Questions people ask
- What are the signs of low self-esteem in adults?
- In adults it often hides behind competence, so the signs are more internal: a relentless inner critic, difficulty accepting praise, tying your mood to your latest performance, over-apologising or people-pleasing, and a quiet sense of being 'behind' or not enough however much you do. Comparison and perfectionism are common too. Recognising a few of these is the cue to start putting that self-talk on trial, which is what this worksheet walks you through.
- What causes low self-esteem in adults?
- It's usually a mix: early experiences and self-talk habits, plus ongoing adult pressures like work performance, money, parenting, health, and constant comparison. Often the root issue is tying your worth to achievement or approval, so esteem rises and falls with circumstances. This worksheet targets both the harsh self-talk and that fragile foundation.
- What's the best worksheet exercise for adult self-esteem?
- Two stand out: putting your harshest self-talk 'on trial' against real evidence (a core cognitive technique), and anchoring your sense of self in your values rather than approval or output. The first stops the critic running unchecked; the second gives your esteem a foundation that doesn't collapse during a hard season.

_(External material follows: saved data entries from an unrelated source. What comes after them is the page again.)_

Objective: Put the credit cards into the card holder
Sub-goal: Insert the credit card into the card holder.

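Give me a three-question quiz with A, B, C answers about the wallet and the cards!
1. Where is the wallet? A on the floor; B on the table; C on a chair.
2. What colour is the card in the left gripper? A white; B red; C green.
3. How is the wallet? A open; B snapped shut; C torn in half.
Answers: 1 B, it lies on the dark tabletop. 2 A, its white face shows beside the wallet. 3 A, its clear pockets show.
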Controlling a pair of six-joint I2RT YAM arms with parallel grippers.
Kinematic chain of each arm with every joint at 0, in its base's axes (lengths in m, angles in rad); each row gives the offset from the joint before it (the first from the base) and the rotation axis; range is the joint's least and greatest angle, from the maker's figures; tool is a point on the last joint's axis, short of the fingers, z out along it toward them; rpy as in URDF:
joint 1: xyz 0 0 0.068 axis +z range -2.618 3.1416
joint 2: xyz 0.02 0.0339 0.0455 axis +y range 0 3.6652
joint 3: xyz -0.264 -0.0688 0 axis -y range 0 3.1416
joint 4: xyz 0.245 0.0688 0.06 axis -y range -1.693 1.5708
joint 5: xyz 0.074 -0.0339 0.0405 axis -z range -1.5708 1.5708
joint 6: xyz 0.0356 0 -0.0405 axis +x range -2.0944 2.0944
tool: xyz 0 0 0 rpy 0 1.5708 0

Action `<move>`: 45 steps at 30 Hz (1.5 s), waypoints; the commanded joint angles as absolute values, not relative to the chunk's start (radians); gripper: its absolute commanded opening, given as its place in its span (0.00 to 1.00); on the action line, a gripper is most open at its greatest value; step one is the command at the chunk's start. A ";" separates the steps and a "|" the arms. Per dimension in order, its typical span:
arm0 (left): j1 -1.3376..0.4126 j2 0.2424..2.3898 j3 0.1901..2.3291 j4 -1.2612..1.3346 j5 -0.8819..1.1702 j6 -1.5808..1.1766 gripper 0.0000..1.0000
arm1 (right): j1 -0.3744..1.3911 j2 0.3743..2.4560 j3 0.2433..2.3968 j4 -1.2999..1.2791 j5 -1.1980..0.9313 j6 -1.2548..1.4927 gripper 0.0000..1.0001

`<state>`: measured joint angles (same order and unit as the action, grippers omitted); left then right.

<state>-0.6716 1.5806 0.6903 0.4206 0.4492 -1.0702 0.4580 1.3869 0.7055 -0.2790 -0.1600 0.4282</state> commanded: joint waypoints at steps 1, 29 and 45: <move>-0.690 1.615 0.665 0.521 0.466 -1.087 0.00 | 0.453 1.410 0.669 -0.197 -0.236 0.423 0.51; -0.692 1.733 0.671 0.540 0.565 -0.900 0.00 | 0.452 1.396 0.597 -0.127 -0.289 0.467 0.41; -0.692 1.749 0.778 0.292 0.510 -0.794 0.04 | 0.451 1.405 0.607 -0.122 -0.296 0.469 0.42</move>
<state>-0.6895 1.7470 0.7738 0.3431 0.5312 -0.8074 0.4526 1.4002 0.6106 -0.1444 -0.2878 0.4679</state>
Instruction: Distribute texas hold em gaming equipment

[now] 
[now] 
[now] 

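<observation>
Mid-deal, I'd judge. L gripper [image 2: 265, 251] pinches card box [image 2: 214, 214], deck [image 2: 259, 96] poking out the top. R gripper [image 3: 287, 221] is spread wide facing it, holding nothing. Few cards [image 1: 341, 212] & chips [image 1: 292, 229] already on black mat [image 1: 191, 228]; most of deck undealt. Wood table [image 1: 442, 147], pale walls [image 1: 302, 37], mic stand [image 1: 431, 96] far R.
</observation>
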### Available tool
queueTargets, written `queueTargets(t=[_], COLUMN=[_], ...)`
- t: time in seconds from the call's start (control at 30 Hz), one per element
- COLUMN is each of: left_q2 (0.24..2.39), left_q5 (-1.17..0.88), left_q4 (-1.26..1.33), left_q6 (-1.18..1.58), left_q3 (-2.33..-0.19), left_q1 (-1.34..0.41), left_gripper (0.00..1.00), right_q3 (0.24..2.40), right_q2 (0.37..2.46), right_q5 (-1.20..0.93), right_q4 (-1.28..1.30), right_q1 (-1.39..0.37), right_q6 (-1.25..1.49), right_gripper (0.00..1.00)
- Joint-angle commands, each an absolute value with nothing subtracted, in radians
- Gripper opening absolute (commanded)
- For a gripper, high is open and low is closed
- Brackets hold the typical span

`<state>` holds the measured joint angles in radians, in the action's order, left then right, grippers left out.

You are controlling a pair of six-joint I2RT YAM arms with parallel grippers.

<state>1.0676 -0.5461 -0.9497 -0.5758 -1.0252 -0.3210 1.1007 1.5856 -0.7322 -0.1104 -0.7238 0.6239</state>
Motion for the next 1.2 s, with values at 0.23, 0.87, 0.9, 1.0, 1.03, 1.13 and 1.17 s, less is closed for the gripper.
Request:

- Can self-esteem improve in adulthood?
- Yes. Self-esteem isn't fixed at any age, it rests on habits of thinking and on what you base your worth on, both of which adults can deliberately change. Progress is usually gradual, so regular practice and revisiting your worksheets over time matters more than any single session.
- How long does it take to rebuild self-esteem?
- There's no fixed timeline, because self-esteem rests on habits of thinking built up over years. Many people notice small shifts within a few weeks of regularly catching and reframing harsh self-talk, with steadier change over months. That's why coming back to the worksheet, rather than doing it once, is where most of the progress comes from.
- Is this free and is it therapy?
- It's completely free to fill in or print, no payment, no email. It is not therapy or medical advice, though; it's an educational self-reflection tool. If low self-esteem is bound up with depression, anxiety, or thoughts of self-harm, please speak with a qualified professional or a local support line.